Homens e mulheres foram torturados para General Theophilo poder se candidatar, critica Camilo

Foto: Fábio Lima

O governador Camilo Santana (PT) criticou a declaração do candidato General Theophilo (PSDB) sobre a ditadura militar no Brasil. Para Camilo, o tucano "parece desconhecer a história do Brasil". O governador esteve no Mercado São Sebastião na tarde desta terça-feira, 21, onde almoçou com o prefeito Roberto Cláudio e o ex-governador Cid Gomes (PDT). É a primeira polêmica entre adversários nesta eleição no Ceará.

O ato começou por volta das 12 horas e contou também com candidatos a deputados e outros aliados e apoiadores, além de militantes. Em dado momento, o deputado Chico Lopes (PCdoB) cedeu seu lugar na mesa para Cid, que chegou atrasado. O deputado federal José Guimarães (PT), o presidente da Câmara Municipal, Salmito Filho (PDT), o deputado estadual José Sarto (PDT) e o ex-chefe de gabinete de RC, Queiroz Filho (PDT), estavam presentes.

Em entrevista ao Live Política, no perfil do O POVO Online no Facebook, na tarde dessa segunda-feira, 20, Theophilo disse que "não houve ditadura no Brasil" e que o País viveu um "contra-golpe democrático". "Tivemos erros?
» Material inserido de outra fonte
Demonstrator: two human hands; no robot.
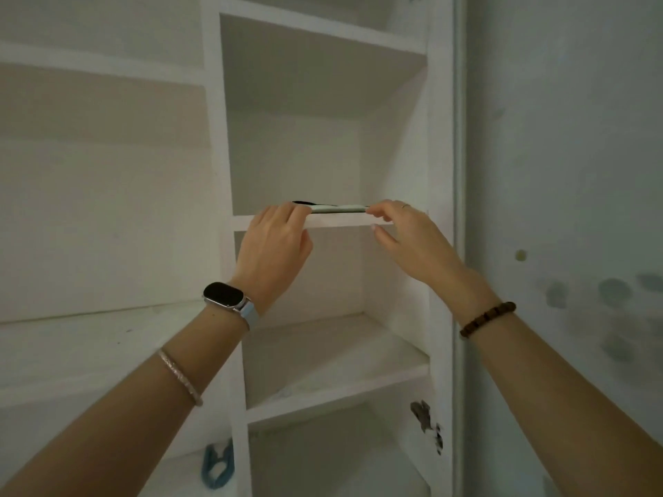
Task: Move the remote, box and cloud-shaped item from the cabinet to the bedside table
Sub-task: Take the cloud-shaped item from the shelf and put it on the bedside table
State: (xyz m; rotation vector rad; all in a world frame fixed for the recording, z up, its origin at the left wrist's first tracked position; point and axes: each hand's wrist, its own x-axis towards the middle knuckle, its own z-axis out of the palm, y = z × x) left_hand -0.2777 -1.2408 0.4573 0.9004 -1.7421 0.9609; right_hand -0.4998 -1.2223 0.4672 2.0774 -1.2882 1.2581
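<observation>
Both hands [274,242] [405,231] on perhaps the box [337,208] (cabinet [226,138] shelf)

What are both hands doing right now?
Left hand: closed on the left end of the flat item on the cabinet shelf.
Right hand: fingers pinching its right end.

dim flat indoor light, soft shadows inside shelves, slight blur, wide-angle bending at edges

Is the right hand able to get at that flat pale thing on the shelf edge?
Probably yes: the right hand is already at one end of the flat pale item, with nothing between them; the left hand is at the other end.
</observation>
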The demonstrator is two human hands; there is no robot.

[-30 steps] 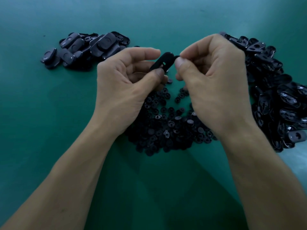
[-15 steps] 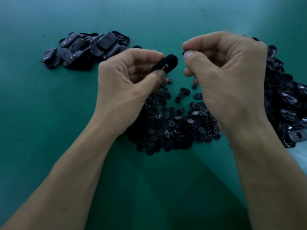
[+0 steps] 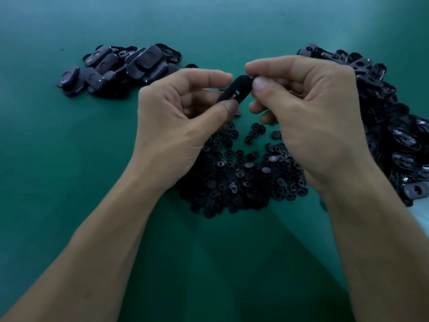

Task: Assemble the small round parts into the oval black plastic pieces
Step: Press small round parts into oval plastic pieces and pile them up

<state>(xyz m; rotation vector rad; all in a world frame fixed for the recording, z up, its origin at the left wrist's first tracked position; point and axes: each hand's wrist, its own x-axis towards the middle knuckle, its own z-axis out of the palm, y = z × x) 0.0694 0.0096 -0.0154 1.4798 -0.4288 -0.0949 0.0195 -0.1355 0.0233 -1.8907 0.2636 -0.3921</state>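
Observation:
My left hand [image 3: 176, 117] holds an oval black piece [image 3: 235, 89] between thumb and fingers, above the table, slot side facing me. My right hand [image 3: 308, 117] meets the piece's far end with its thumb and forefinger pinched together. They pinch a small round part that the fingertips almost wholly hide. A heap of small round parts [image 3: 241, 177] lies on the green table [image 3: 69, 182] under and between both hands.
A pile of oval pieces with a raised pad on top [image 3: 116, 68] lies at the back left. A larger pile of oval pieces [image 3: 394, 126] runs along the right side, partly behind my right hand.
My right hand drew away from the oval piece to the right, then came back to its far end. My left hand kept holding the piece almost still.

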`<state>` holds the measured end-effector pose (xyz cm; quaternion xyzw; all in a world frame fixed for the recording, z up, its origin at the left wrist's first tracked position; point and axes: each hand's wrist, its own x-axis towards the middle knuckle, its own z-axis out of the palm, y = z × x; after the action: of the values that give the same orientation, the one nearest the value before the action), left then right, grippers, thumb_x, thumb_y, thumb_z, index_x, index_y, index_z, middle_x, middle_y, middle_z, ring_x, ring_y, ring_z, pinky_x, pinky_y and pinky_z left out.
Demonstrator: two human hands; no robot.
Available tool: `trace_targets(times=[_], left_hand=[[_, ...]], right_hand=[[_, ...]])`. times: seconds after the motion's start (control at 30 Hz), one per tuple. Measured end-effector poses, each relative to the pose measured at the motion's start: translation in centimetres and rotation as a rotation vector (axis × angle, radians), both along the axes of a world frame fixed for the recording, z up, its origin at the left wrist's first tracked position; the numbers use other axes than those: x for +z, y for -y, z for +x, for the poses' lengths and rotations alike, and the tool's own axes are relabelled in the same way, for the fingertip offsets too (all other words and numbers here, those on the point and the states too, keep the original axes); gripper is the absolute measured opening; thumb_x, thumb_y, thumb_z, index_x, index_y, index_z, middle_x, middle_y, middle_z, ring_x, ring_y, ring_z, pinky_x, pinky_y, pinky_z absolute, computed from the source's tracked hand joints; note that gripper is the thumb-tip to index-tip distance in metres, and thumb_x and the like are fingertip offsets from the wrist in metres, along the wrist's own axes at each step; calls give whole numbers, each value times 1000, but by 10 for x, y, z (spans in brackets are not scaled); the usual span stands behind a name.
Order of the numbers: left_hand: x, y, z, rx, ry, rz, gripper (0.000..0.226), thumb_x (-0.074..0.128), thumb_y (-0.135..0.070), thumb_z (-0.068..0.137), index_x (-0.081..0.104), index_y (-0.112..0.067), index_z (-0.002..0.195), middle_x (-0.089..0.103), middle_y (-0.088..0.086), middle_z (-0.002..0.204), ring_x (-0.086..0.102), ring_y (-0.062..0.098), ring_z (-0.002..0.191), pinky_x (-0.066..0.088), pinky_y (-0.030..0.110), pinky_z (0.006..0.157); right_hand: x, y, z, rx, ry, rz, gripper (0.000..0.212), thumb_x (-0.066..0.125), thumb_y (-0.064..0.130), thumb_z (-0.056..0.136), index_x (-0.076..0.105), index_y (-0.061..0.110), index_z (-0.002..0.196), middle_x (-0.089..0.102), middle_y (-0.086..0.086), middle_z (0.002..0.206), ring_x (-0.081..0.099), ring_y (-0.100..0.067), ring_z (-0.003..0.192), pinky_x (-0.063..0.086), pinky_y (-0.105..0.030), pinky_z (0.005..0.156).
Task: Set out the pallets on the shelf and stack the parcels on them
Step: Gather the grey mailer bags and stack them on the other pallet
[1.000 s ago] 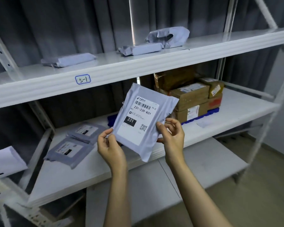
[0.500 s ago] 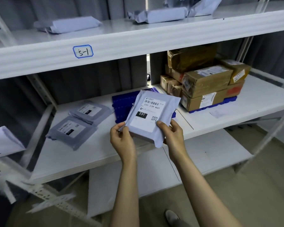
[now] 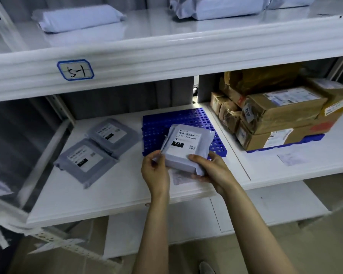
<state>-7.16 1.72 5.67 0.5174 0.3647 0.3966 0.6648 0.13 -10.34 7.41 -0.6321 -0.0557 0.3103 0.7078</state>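
Stacked boxes (image 3: 281,113) right of pallet (image 3: 166,121), mailers (image 3: 83,159) left

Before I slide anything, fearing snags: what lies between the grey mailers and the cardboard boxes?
Head view: the blue pallet, with the held parcel over its front.

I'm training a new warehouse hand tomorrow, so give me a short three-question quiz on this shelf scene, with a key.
1. True or false: the two grey parcels lie on the middle pallet.
2. How many hands have a grip on the parcel marked 231? A none, B one, C two.
3. Fill in: the right pallet, under the brown cartons, is coloured ___.
Key: 1 false, they lie on the bare shelf left of it. 2 C, the left hand and the right hand. 3 blue.
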Motion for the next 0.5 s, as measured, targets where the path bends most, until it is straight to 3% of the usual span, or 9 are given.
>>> trace_targets(times=[0.13,0.2,0.3,0.4,0.5], left_hand=[[-3,-3,30,9,17,-21,15,57,-4,93,60,-8,108,59,-6,96,61,6,86,56,23,73],[-5,-3,46,-10,6,-36,21,57,-5,93,58,-4,114,59,-5,98,61,8,88,56,20,72],[-8,-5,70,-55,-57,-11,26,57,-6,93,57,-2,119,58,2,105,61,13,92,56,17,69],[-6,-8,93,-124,-103,26,27,56,-7,94,58,-5,122,56,-2,101,59,7,87,55,17,70],[-4,-12,113,-199,-150,87,28,55,-10,95,57,-7,123,56,-9,95,58,4,83,53,18,72]], right_hand=[[-2,-7,36,-20,17,-32,35,75,14,81,58,14,111,73,-2,90,68,-23,59,57,-42,71],[-4,-11,54,-90,-7,-20,27,75,14,81,59,20,102,69,-4,93,65,-21,56,60,-35,64],[-8,-17,79,-190,19,-6,30,73,13,83,59,16,110,68,-11,90,60,-15,48,52,-22,47],[-14,-23,105,-264,54,-15,31,70,18,86,60,14,116,67,-9,91,61,-16,58,53,-21,51],[-16,-32,128,-262,76,-29,33,64,23,91,58,15,123,64,-6,103,67,-18,82,56,-22,60]])
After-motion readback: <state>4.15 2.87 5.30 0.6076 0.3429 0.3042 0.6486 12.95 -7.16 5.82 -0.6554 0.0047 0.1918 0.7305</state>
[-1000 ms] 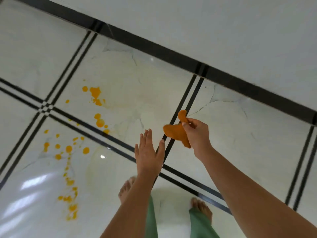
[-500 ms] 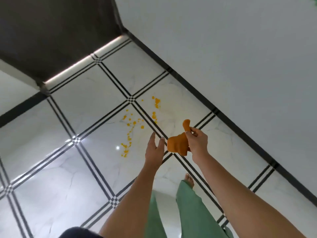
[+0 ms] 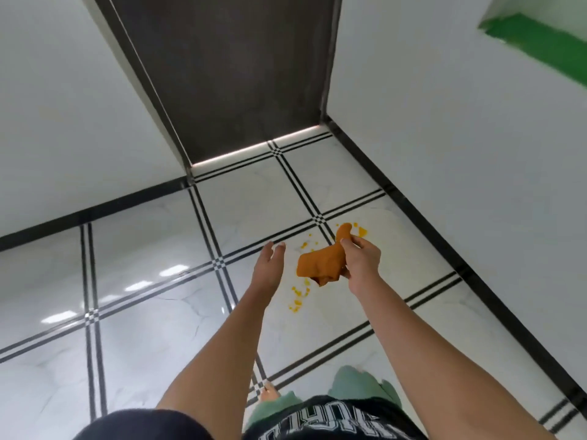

Tivemos. Os militares subiram à cabeça, alguns deles exacerbados, os atos institucionais... mas o Brasil precisava ainda de um regime de exceção, não é ditadura, não houve ditadura no Brasil. O regime de exceção é um regime forte", afirmou.

"Homens e mulheres foram torturados e morreram na ditadura para que hoje ele pudesse ter o direito livre de se candidatar no processo democrático", afirmou o governador. Já o prefeito classificou como "lamentável" a declaração do candidato ao Governo do Ceará. "É importante que uma democracia para se reafirmar e uma nação pra se reafirmar democrática reconheçam erros históricos. Apenas não é razoável a declaração".